- Work required -
Pictures are not repeated. Every line from the beginning of the entries through the one with "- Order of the" is restated exactly.

── Extracted information ──

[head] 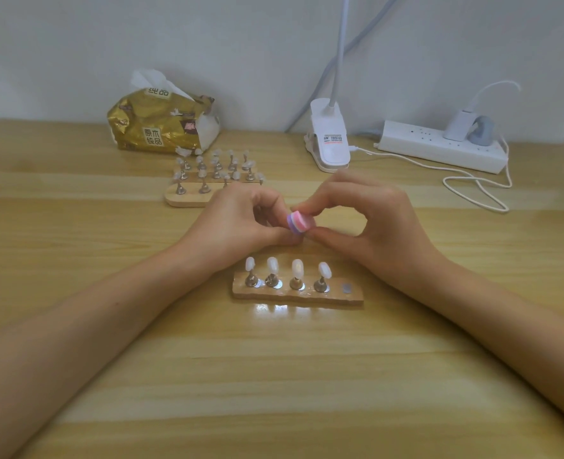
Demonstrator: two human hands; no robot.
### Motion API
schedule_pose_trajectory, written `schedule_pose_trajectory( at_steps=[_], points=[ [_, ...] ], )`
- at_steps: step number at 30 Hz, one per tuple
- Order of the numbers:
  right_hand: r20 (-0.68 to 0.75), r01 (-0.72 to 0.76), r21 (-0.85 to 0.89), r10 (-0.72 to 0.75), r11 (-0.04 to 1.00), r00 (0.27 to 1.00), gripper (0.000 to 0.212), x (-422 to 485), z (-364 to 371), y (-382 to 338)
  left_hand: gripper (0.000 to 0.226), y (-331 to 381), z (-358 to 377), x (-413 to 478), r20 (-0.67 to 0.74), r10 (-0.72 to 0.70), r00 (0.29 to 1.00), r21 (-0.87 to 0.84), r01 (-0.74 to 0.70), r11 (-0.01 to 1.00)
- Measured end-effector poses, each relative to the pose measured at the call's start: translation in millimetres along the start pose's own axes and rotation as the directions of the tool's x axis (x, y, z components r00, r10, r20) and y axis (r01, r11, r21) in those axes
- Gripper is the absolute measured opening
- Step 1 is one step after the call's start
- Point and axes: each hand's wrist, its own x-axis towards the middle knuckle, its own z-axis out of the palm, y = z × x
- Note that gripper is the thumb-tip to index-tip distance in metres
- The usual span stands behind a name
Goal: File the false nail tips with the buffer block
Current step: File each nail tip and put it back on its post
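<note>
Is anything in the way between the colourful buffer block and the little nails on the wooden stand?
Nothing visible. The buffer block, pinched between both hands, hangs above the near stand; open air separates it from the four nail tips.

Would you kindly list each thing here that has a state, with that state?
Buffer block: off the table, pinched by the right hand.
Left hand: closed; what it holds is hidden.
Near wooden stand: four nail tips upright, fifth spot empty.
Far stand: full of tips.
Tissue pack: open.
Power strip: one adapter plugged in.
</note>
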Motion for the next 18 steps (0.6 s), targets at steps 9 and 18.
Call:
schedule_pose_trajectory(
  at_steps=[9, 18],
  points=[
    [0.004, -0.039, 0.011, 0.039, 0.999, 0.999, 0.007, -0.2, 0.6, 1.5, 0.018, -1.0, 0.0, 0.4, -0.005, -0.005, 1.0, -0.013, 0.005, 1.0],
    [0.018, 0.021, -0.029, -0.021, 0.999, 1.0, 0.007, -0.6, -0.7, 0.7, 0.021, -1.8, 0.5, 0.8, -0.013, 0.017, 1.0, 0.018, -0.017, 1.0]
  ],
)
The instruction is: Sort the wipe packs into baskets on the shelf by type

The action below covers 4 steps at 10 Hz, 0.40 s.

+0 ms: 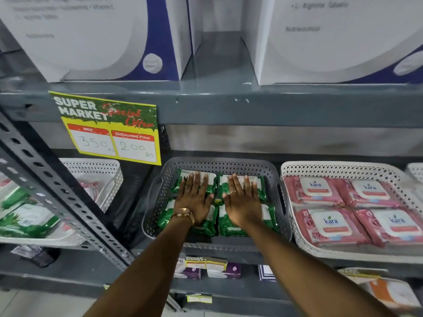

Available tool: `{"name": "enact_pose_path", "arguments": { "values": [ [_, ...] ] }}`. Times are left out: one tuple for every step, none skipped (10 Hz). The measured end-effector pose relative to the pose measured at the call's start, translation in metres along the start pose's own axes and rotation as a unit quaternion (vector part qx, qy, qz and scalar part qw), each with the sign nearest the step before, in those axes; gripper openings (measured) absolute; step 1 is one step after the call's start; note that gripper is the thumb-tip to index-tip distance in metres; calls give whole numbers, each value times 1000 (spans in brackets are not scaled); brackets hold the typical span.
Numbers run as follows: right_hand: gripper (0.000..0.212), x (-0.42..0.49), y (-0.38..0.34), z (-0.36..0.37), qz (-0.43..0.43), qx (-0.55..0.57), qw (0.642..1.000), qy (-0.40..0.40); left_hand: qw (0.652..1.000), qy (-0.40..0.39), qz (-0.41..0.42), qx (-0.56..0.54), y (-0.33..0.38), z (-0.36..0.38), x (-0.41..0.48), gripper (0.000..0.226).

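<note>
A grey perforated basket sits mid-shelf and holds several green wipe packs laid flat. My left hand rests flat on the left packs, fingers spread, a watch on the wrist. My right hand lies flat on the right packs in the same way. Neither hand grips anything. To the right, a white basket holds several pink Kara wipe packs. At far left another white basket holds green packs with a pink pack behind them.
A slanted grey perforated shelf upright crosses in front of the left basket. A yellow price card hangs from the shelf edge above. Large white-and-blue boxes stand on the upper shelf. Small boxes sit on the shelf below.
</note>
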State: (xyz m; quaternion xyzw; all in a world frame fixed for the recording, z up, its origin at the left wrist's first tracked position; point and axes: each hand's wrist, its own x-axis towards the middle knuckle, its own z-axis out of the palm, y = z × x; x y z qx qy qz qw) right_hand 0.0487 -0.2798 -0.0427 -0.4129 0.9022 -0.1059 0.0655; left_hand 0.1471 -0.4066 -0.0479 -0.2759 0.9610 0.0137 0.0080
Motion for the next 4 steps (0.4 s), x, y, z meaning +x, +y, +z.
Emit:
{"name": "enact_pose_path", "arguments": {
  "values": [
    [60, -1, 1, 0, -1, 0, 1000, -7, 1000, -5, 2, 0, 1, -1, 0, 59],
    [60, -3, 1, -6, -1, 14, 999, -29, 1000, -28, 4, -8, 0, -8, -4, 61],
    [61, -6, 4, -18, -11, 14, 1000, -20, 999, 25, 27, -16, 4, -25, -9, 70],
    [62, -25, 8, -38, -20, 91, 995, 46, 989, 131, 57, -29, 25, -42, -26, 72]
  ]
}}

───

- Your response -
[head] 
Demonstrator: two human hands; no robot.
### Motion API
schedule_pose_trajectory, written `schedule_pose_trajectory( at_steps=[_], points=[ [_, ...] ], )`
- at_steps: step number at 30 Hz, one per tuple
- Order of the numbers:

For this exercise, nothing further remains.